1 //===- SIInsertHardClauses.cpp - Insert Hard Clauses ----------------------===//
2 //
3 // Part of the LLVM Project, under the Apache License v2.0 with LLVM Exceptions.
4 // See https://llvm.org/LICENSE.txt for license information.
5 // SPDX-License-Identifier: Apache-2.0 WITH LLVM-exception
6 //
7 //===----------------------------------------------------------------------===//
8 //
9 /// \file
10 /// Insert s_clause instructions to form hard clauses.
11 ///
12 /// Clausing load instructions can give cache coherency benefits. Before gfx10,
13 /// the hardware automatically detected "soft clauses", which were sequences of
14 /// memory instructions of the same type. In gfx10 this detection was removed,
15 /// and the s_clause instruction was introduced to explicitly mark "hard
16 /// clauses".
17 ///
18 /// It's the scheduler's job to form the clauses by putting similar memory
19 /// instructions next to each other. Our job is just to insert an s_clause
20 /// instruction to mark the start of each clause.
21 ///
22 /// Note that hard clauses are very similar to, but logically distinct from, the
23 /// groups of instructions that have to be restartable when XNACK is enabled.

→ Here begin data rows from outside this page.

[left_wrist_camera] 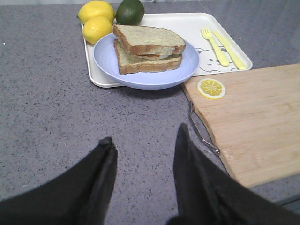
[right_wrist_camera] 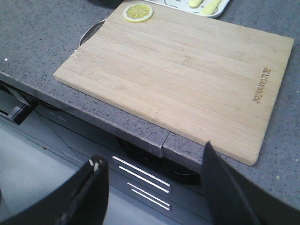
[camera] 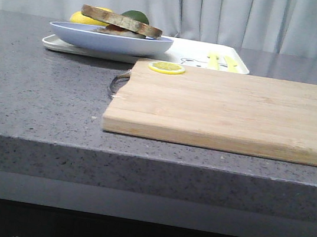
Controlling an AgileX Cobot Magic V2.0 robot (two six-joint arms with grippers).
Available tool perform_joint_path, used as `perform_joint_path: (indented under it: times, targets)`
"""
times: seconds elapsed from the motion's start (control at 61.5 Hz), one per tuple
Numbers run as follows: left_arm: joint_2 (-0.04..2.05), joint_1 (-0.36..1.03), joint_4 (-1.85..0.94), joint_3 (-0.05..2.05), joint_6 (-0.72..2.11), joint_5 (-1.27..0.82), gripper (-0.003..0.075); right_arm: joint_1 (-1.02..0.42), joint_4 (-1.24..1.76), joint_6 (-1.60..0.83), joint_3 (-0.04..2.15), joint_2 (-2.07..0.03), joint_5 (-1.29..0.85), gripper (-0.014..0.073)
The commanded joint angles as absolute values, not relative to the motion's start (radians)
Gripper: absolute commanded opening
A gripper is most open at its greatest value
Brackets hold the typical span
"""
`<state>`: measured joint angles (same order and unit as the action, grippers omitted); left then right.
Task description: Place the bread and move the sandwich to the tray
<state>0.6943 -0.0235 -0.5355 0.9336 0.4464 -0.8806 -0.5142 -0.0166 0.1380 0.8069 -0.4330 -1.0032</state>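
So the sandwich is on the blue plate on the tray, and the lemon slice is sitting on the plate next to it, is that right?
Not quite. The sandwich is on the blue plate, which rests on the tray, but the lemon slice lies on a corner of the wooden cutting board, not on the plate. The left wrist view shows this clearly.

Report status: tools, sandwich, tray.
Left tool and right tool open, empty. Sandwich on blue plate, plate on tray. Cutting board holds lemon slice.
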Motion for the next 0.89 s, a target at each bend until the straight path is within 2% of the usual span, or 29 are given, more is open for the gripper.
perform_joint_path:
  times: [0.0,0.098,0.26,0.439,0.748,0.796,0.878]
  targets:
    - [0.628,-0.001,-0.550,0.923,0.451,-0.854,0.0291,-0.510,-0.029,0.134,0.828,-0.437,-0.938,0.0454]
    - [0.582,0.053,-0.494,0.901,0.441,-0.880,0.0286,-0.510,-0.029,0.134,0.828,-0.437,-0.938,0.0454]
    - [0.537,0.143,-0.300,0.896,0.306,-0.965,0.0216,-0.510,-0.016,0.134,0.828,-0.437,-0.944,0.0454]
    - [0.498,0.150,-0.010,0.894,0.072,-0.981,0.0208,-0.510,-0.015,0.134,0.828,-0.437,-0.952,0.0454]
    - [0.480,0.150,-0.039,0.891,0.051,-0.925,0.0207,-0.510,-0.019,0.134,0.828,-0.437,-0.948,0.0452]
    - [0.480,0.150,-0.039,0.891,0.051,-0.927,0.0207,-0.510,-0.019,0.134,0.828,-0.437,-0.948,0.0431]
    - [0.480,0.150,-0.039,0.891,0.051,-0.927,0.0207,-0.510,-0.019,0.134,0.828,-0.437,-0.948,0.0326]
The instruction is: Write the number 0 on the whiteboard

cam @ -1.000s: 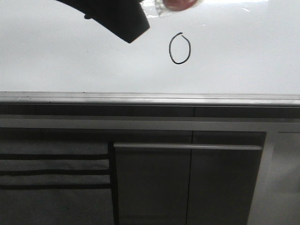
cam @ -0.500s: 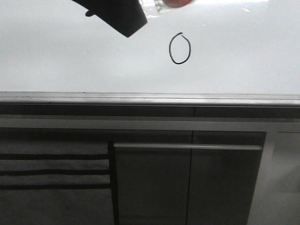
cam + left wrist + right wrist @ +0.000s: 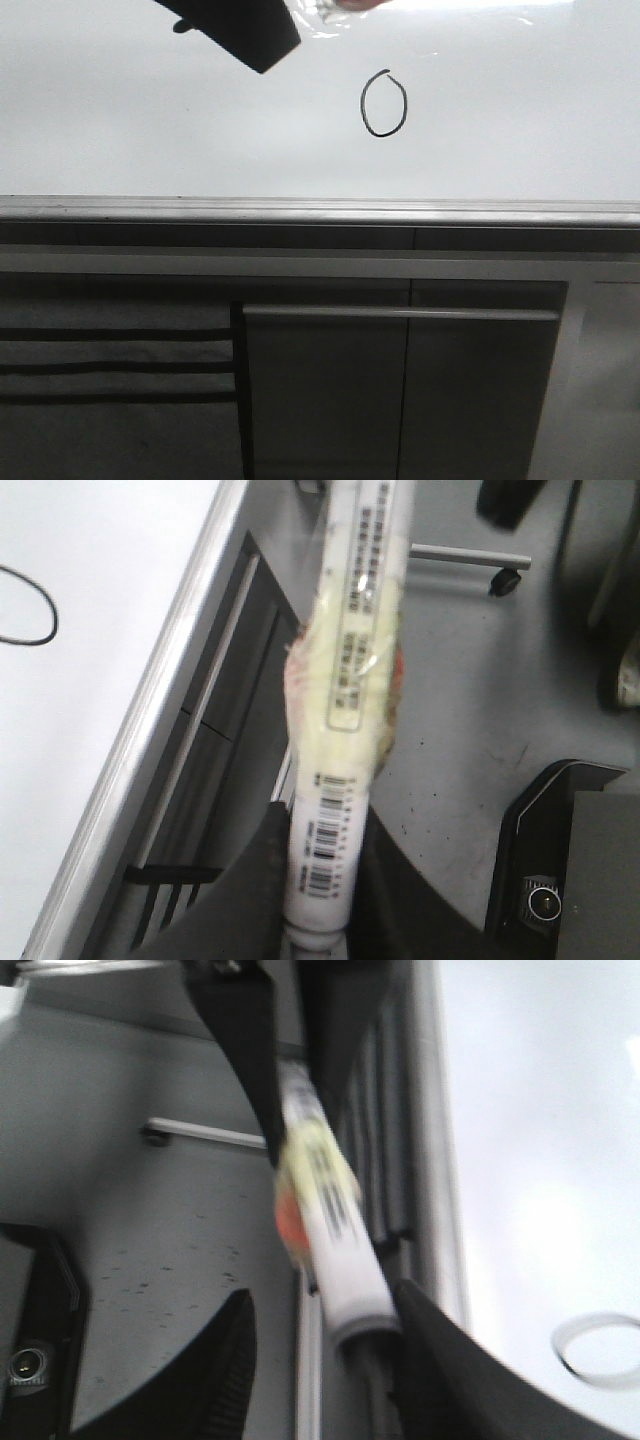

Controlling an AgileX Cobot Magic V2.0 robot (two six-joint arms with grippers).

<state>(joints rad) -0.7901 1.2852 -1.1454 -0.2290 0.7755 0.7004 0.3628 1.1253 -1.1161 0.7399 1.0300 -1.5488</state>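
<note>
**Oval drawn, dark gripper slips toward the top edge**

Compared with a second ago, the black gripper finger [image 3: 245, 35] sits higher in the upper left of the front frame, showing less of itself. The thin black hand-drawn number 0 [image 3: 384, 103] stands unchanged, upper centre on the glossy white whiteboard [image 3: 120, 130]. The left gripper [image 3: 318, 935] clamps a white barcode-labelled marker pen [image 3: 350, 680]. The right gripper [image 3: 330, 1355] appears spread either side of the blurred pen. Dark grey cabinet panels [image 3: 400, 390] fill the lower frame.
</note>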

24 /// The rules are slightly different in each case. For example an s_nop
25 /// instruction breaks a restartable group, but can appear in the middle of a
26 /// hard clause. (Before gfx10 there wasn't a distinction, and both were called
27 /// "soft clauses" or just "clauses".)
28 ///
29 /// The SIFormMemoryClauses pass and GCNHazardRecognizer deal with restartable
30 /// groups, not hard clauses.
31 //
32 //===----------------------------------------------------------------------===//
33 
34 #include "AMDGPUSubtarget.h"
35 #include "SIInstrInfo.h"
36 #include "llvm/ADT/SmallVector.h"
37 
38 using namespace llvm;
39 
40 #define DEBUG_TYPE "si-insert-hard-clauses"
41 
42 namespace {
43 
44 enum HardClauseType {
45   // Texture, buffer, global or scratch memory instructions.
46   HARDCLAUSE_VMEM,
47   // Flat (not global or scratch) memory instructions.
48   HARDCLAUSE_FLAT,
49   // Instructions that access LDS.
50   HARDCLAUSE_LDS,
51   // Scalar memory instructions.
52   HARDCLAUSE_SMEM,
53   // VALU instructions.
54   HARDCLAUSE_VALU,
55   LAST_REAL_HARDCLAUSE_TYPE = HARDCLAUSE_VALU,
56 
57   // Internal instructions, which are allowed in the middle of a hard clause,
58   // except for s_waitcnt.
59   HARDCLAUSE_INTERNAL,
60   // Instructions that are not allowed in a hard clause: SALU, export, branch,
61   // message, GDS, s_waitcnt and anything else not mentioned above.
62   HARDCLAUSE_ILLEGAL,
63 };
64 
65 HardClauseType getHardClauseType(const MachineInstr &MI) {
66   // On current architectures we only get a benefit from clausing loads.
67   if (MI.mayLoad()) {
68     if (SIInstrInfo::isVMEM(MI) || SIInstrInfo::isSegmentSpecificFLAT(MI))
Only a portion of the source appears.